Dying Man Granted Last Wish to See His Dog
Until he became sick with lung cancer, Kevin McClain, of Cedar Rapids, Iowa, lived in a car with his dog, Yurtie (aka Yurt), an 8-year-old Collie mix.
Last month paramedics rushed an unconscious McClain to a hospital, and Yurtie was taken to an animal shelter.
McClain, whose cancer was incurable, was transferred to the Dennis & Donna Oldorf Hospice House of Mercy. He had just one wish: to see his beloved dog one last time before he died.
“In the transition of moving him over from our ambulance cot to the bed, he told me, ‘I have a dog,’” Jan Erceg, a paramedic for Area Ambulance Service who also happens to volunteer at Cedar Rapids Animal Care and Control, told TheGazette.com. “He said her name is Yurt and … that was my ‘Aha’ moment.”
Erceg told TheGazette.com that Yurtie, who was healthy, well-fed and groomed despite McClain’s condition, had been terrified and inconsolable since she was brought to the shelter.
At the hospice, McClain, who had lived with Yurtie since the pup was about 6 weeks old, wasn’t very communicative. “The entire time he was there, he only stated his goal was to see his dog. That was really all he was concerned with,” Brandi Garrett, the hospice’s patient care coordinator, told ABC News.
The hospice, animal shelter and ambulance company all worked together to make McClain’s final request come true.
Erceg drove Yurtie to the hospice in an ambulance. “This dog, I swear to God she knew where she was going,” Erceg told ABC News. “She was just freaking out — yipping and shrieking.”
When they arrived at the hospice, Yurtie led Erceg directly to McClain’s room, and jumped up on her sleeping dog dad’s bed.

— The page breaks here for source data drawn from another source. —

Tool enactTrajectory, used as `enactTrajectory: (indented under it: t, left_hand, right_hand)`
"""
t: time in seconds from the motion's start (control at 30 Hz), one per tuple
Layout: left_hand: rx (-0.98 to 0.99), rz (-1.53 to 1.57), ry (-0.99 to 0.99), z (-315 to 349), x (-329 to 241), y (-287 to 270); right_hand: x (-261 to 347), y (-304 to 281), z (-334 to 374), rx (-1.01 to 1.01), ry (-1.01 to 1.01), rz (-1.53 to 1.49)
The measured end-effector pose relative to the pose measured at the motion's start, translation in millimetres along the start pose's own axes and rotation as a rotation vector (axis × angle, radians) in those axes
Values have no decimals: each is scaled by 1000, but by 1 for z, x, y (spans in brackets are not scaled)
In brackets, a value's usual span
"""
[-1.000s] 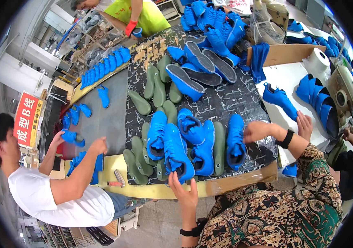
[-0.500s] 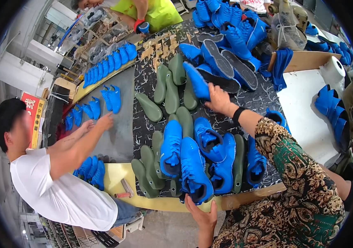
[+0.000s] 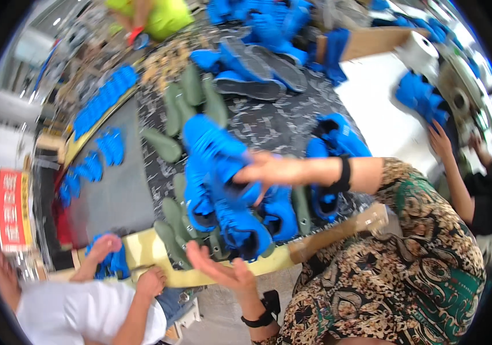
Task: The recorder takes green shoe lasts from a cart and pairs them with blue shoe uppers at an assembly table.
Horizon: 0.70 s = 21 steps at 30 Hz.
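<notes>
My right hand (image 3: 269, 171) reaches leftward over the table and grips a bright blue shoe upper (image 3: 214, 145), lifted above the row of blue shoes (image 3: 240, 221) standing on green lasts (image 3: 172, 215). The picture is blurred by motion. My left hand (image 3: 223, 271) is palm up, fingers spread, at the near table edge (image 3: 148, 250) just below those shoes, holding nothing. A dark band circles each wrist.
A person in white (image 3: 85, 313) at the lower left handles blue pieces (image 3: 111, 261). More green lasts (image 3: 191, 100) and blue shoes (image 3: 252, 69) lie farther back. Another person's hand (image 3: 440, 141) rests on the white surface (image 3: 384, 115) at right. A person in yellow-green (image 3: 154, 17) stands at the far side.
My right hand has drawn back from the far shoes toward me, carrying a blue upper. My left hand has turned palm up. The person in white has bent down to the table's near edge.
</notes>
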<state>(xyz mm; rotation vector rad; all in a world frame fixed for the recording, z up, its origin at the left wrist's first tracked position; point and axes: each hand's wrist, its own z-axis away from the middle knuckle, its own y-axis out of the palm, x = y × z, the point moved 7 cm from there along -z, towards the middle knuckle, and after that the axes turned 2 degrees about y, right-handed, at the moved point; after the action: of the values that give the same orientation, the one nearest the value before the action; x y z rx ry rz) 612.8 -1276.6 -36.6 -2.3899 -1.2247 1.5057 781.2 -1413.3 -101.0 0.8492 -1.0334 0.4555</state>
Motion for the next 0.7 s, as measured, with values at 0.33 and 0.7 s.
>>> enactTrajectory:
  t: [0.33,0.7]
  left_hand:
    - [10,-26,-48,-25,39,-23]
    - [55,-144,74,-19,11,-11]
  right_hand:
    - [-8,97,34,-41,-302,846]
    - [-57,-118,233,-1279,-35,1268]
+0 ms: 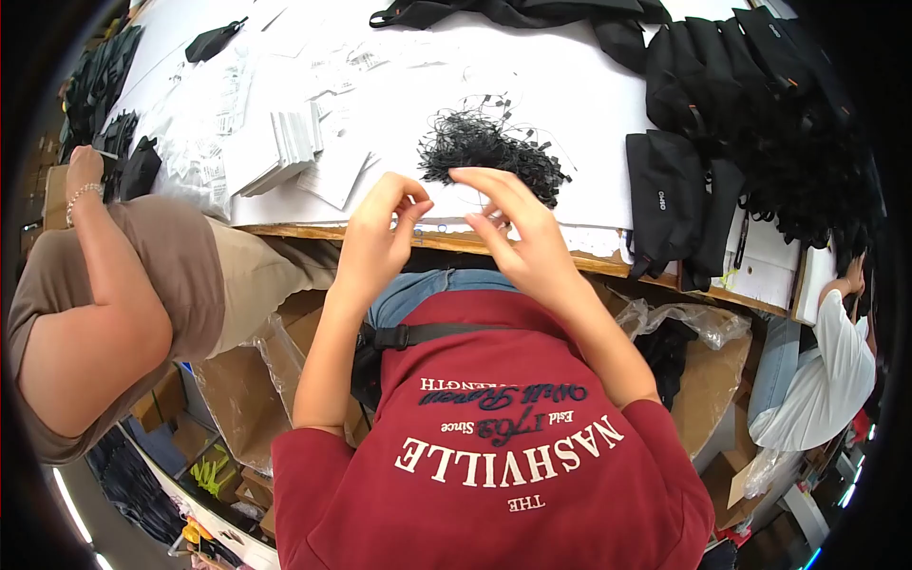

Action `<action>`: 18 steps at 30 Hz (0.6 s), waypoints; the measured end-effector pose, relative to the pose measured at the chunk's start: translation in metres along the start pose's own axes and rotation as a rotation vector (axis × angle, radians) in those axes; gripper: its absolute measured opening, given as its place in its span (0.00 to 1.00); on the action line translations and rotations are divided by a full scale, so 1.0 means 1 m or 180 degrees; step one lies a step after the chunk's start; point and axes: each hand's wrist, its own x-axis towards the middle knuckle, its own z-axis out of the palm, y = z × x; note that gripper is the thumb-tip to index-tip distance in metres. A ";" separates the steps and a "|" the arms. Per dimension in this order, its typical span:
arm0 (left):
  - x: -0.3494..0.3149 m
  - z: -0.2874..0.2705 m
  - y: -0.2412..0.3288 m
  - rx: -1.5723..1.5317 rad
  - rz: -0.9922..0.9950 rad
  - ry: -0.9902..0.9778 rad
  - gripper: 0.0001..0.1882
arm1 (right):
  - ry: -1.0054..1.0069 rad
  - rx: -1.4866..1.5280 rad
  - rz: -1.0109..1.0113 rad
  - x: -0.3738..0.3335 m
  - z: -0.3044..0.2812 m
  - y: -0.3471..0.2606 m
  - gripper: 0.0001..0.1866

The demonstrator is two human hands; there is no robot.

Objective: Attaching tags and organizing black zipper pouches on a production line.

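At the table's near edge, my left hand [382, 226] has its thumb and fingertips pinched together. Whatever is in that pinch is too small to make out. My right hand [524, 226] is just across from it, thumb and index finger spread apart, with the other fingers partly curled. A faint thin loop shows by the right fingertips; I cannot tell whether either hand touches it. Right behind my hands lies a tangled pile of black tag strings [489, 142] with small plastic ends. Left of the pile are stacked white cards [275, 152], some fanned and leaning.
Black fabric pouches [662, 204] and a heap of black straps cover the table's right side. Clear plastic bags [195, 114] lie at left. People work on both sides of me. Cardboard boxes [237, 404] lined with plastic stand below the white table [570, 114].
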 end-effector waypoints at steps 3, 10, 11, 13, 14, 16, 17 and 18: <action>0.001 -0.006 0.015 -0.0394 0.0380 0.0307 0.07 | -0.0439 0.0669 0.0322 0.027 0.006 -0.007 0.12; 0.023 -0.010 -0.029 -0.0208 -0.0108 0.0969 0.14 | -0.0368 0.0124 -0.0010 0.064 -0.011 -0.005 0.06; 0.016 -0.006 -0.049 -0.0188 -0.0112 0.0995 0.14 | -0.0195 0.0093 -0.0162 0.069 -0.016 -0.009 0.07; 0.000 0.006 -0.091 0.1826 0.0011 0.1502 0.18 | 0.0231 0.0249 -0.0491 0.077 -0.024 -0.025 0.08; -0.008 0.011 -0.106 0.1821 -0.0062 0.1488 0.19 | 0.0398 0.0266 -0.0600 0.082 -0.028 -0.033 0.07; -0.010 0.008 -0.109 0.1748 -0.0122 0.1407 0.17 | 0.0345 -0.0283 -0.0676 0.092 -0.036 -0.033 0.07; -0.012 0.008 -0.111 0.1673 -0.0189 0.1329 0.15 | 0.0281 -0.0833 -0.0747 0.096 -0.038 -0.032 0.06; -0.010 0.006 -0.106 0.1674 -0.0190 0.1341 0.15 | 0.0585 -0.0455 -0.0826 0.100 -0.038 -0.035 0.05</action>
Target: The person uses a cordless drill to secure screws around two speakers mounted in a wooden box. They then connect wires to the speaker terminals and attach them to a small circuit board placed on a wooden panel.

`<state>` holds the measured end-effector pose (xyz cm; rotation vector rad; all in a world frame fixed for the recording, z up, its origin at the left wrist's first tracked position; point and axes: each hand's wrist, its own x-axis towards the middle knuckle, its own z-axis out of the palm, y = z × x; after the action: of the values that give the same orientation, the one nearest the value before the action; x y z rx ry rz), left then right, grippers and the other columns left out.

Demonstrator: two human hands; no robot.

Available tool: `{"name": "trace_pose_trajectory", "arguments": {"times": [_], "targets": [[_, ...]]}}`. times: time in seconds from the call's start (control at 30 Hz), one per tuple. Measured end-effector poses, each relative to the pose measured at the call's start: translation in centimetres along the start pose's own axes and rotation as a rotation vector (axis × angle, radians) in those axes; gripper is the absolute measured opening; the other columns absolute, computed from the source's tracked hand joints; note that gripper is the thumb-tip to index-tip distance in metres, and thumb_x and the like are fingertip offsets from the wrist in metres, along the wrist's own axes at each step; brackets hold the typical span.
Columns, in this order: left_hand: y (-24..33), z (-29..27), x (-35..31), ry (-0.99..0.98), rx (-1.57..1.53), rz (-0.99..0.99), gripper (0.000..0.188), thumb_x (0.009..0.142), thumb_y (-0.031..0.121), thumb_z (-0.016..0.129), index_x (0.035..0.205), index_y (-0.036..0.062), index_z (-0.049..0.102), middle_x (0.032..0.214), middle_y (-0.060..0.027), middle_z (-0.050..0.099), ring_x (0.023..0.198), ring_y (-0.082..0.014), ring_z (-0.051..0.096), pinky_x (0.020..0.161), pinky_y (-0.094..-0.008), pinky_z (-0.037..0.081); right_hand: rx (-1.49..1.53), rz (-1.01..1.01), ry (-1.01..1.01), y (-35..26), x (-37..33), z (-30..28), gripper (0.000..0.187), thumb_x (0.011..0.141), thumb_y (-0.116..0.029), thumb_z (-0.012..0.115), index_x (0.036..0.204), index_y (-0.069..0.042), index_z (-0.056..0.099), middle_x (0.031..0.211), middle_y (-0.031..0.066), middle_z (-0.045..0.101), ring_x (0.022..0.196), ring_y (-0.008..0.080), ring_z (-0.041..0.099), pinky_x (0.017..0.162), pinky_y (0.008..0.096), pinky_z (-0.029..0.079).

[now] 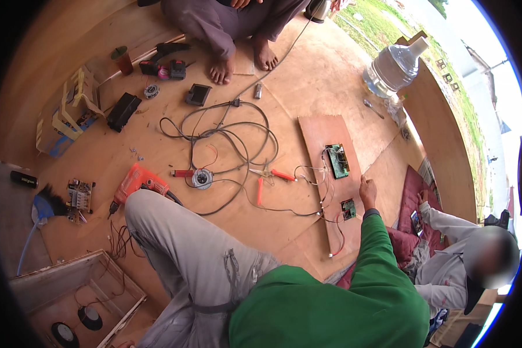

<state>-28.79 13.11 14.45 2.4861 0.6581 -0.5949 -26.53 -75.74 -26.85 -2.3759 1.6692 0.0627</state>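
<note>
My right hand (368,193), at the end of a green sleeve, grips the right edge of a thin brown wooden board (311,129) with closed fingers. The board lies slanted on the floor. Two green circuit boards sit on it: a larger one (339,161) in the upper half and a smaller one (348,209) below. Thin wires (314,179) run off its left side, with a red wire (340,235) near the bottom. My left hand is outside the picture.
Left of the board lie a red-handled tool (284,175), a solder spool (202,178), a tangled cable (246,145) and a red drill (138,184). A wooden box (122,313) with speakers stands lower left, a water bottle (391,66) upper right. Other people sit opposite and at right.
</note>
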Motion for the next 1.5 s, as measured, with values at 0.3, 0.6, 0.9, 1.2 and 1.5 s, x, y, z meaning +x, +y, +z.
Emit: {"name": "trace_pose_trajectory", "arguments": {"times": [0.3,0.6,0.9,1.2,1.5], "targets": [[-2.5,1.6,2.8,-0.198,-0.117,-0.024,0.048,0.115,0.039,0.062,0.139,-0.0009,0.073,0.132,-0.0219,0.075,0.124,-0.0342,0.069,0.108,-0.0448,0.051,0.206,0.021,0.026,2.3,1.1,-0.7,0.093,0.099,-0.08,0.059,0.099,0.01,0.08,0.102,0.0341,0.075,0.102,0.0465,0.071,0.097,0.0549,0.052],[-3.6,4.1,5.3,-0.267,-0.146,0.086,0.053,0.114,0.045,0.062,0.137,-0.0018,0.073,0.132,-0.0228,0.075,0.126,-0.0382,0.069,0.11,-0.0459,0.051,0.154,0.043,0.091,-1.7,-2.2,-7.9,0.1,0.095,-0.089,0.056,0.093,0.008,0.08,0.099,0.0314,0.078,0.099,0.046,0.074,0.095,0.0537,0.054],[-3.5,5.5,7.6,-0.282,-0.187,0.215,0.05,0.114,0.042,0.063,0.135,-0.0013,0.074,0.134,-0.0226,0.075,0.128,-0.0385,0.069,0.112,-0.0466,0.051,0.515,-0.264,0.207,-13.3,-7.7,-17.5,0.088,0.103,-0.076,0.064,0.063,0.001,0.05,0.063,0.007,0.044,0.065,0.0187,0.041,0.062,0.0484,0.036],[1.9,9.3,7.3,-0.057,-0.495,0.382,0.025,0.1,0.009,0.076,0.123,-0.002,0.078,0.117,-0.0182,0.081,0.11,-0.0311,0.079,0.098,-0.0378,0.06,0.776,-0.594,-0.219,-36.6,-22.3,-19.4,0.066,0.106,-0.059,0.073,0.067,-0.007,0.064,0.065,-0.0045,0.053,0.059,0.0078,0.047,0.053,0.0327,0.039],[6.0,12.8,8.1,0.258,-0.531,0.726,0.036,0.095,0.005,0.079,0.13,0.0001,0.074,0.13,-0.0202,0.076,0.122,-0.0365,0.074,0.108,-0.0443,0.055,0.522,-0.852,-0.589,-50.9,-36.9,-12.1,0.076,0.104,-0.061,0.075,0.062,0.001,0.061,0.061,0.004,0.052,0.059,0.0132,0.046,0.052,0.0425,0.041]]}}
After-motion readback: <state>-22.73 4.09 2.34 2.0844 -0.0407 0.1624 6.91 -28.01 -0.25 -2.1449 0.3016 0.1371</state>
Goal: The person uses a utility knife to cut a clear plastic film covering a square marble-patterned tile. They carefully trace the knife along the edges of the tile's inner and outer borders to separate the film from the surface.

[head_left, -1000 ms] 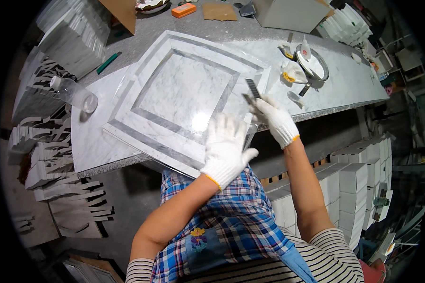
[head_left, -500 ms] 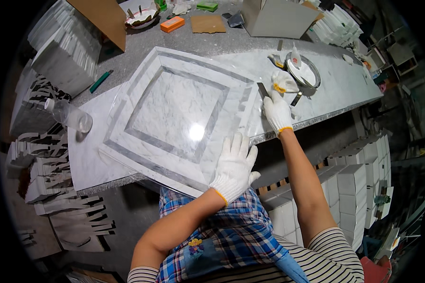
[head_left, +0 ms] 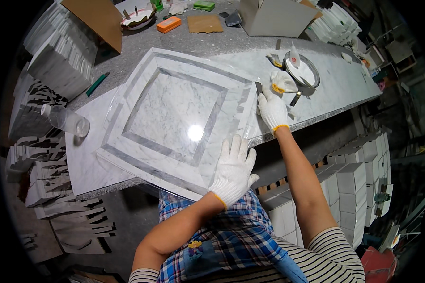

“It was like watching her pour herself over his body — she laid completely on top of him,” Erceg told ABC News. Erceg held McClain’s hand on Yurtie’s head, patting her until McClain’s fingers began to move.
“And the moment he opened those eyes and saw that dog, there was instant recognition, and with Yurtie, she licked his arms, she licked his face,” Erceg told TheGazette.com.
“I’ve been a paramedic so long — you get kind of hardened sometimes, and things like this make you realize you haven’t seen it all and you should never lose your humility in life,” she said.
After an hour, Erceg tried to gently lift Yurtie off the bed, but McClain continued to stroke his faithful companion’s head.
“Behave. You behave,” were his final words to Yurtie.
McClain died the next day.
“So it just really seemed to work so perfect,” Garrett told TheGazette.com. She told ABC News that reunion had been simultaneously heartwarming and heart-wrenching.
A few weeks ago, Yurtie was adopted by Kate and Eric Ungs of Marion, Iowa, who had been mourning the loss of their black Lab.
“She just brings so much love and energy into the home,” Kate told TheGazette.com. She said that although Yurtie is adjusting well, she still seems to miss McClain.
“At night she starts to kind of cry a little bit and gets really snuggly,” she told ABC News. “We feel like that was the kind of time when she used to snuggle with her old owner.”